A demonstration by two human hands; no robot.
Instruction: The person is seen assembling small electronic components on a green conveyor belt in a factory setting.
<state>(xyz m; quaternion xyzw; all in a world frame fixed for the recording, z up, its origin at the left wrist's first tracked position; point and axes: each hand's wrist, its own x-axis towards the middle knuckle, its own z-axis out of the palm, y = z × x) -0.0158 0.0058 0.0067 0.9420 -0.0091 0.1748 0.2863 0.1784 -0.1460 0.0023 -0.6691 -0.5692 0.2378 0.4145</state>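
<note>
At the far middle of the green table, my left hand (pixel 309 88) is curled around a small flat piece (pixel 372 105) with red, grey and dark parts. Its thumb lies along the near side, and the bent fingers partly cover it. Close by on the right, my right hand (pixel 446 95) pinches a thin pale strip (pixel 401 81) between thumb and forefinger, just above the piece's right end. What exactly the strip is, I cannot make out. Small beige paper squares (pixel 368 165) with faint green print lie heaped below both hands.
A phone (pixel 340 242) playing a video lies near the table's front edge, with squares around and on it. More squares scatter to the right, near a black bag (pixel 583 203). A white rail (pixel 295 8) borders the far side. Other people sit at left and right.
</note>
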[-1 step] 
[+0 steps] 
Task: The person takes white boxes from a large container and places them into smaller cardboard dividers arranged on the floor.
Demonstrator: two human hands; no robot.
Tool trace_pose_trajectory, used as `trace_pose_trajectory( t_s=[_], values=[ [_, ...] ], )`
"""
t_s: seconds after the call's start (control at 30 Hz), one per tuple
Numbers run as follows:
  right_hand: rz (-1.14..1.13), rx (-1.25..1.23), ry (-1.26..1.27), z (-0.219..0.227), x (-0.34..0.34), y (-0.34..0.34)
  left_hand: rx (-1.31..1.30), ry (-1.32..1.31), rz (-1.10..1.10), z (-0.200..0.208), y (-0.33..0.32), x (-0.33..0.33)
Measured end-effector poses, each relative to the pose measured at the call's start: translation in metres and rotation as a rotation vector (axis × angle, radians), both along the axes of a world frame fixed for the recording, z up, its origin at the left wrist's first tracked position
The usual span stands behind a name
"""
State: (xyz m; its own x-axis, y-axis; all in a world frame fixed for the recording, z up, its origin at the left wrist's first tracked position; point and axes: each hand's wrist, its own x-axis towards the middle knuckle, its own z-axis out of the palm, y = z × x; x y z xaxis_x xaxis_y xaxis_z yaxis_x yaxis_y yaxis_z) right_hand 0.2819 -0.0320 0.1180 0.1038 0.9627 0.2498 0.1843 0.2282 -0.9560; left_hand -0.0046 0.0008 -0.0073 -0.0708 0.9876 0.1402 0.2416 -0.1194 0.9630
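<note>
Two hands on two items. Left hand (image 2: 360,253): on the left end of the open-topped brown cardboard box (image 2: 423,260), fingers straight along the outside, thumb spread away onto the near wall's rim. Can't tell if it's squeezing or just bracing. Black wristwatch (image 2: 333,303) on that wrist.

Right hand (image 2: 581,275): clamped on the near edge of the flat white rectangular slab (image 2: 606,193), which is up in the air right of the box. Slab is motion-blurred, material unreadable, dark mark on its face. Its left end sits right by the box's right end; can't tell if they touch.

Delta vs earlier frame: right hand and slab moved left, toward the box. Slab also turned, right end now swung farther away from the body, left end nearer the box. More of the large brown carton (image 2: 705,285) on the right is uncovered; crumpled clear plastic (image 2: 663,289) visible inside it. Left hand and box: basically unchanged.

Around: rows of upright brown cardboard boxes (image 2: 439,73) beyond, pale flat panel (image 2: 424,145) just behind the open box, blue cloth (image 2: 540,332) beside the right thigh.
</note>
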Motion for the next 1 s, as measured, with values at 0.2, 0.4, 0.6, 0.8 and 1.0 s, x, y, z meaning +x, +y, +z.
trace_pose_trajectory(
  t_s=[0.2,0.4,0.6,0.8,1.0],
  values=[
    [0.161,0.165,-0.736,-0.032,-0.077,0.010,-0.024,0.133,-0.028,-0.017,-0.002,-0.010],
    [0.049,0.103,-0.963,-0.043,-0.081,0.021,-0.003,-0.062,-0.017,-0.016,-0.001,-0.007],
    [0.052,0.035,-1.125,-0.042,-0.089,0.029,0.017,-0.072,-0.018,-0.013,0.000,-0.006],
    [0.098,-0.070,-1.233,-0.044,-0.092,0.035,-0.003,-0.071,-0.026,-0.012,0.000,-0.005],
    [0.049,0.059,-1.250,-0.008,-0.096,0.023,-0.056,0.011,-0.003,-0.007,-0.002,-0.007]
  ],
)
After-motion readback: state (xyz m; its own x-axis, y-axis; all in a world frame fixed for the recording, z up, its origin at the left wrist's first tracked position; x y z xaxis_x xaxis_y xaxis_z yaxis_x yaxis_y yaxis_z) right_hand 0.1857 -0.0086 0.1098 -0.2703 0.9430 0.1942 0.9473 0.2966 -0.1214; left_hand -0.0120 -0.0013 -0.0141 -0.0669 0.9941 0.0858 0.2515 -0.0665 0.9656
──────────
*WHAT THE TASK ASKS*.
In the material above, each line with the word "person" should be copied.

*OUTPUT OF THE EXERCISE*.
Instruction: The person is seen assembling small electronic components on a green conveyor belt in a factory setting.
Task: The person takes white boxes from a large container and places them into smaller cardboard dividers arranged on the floor.

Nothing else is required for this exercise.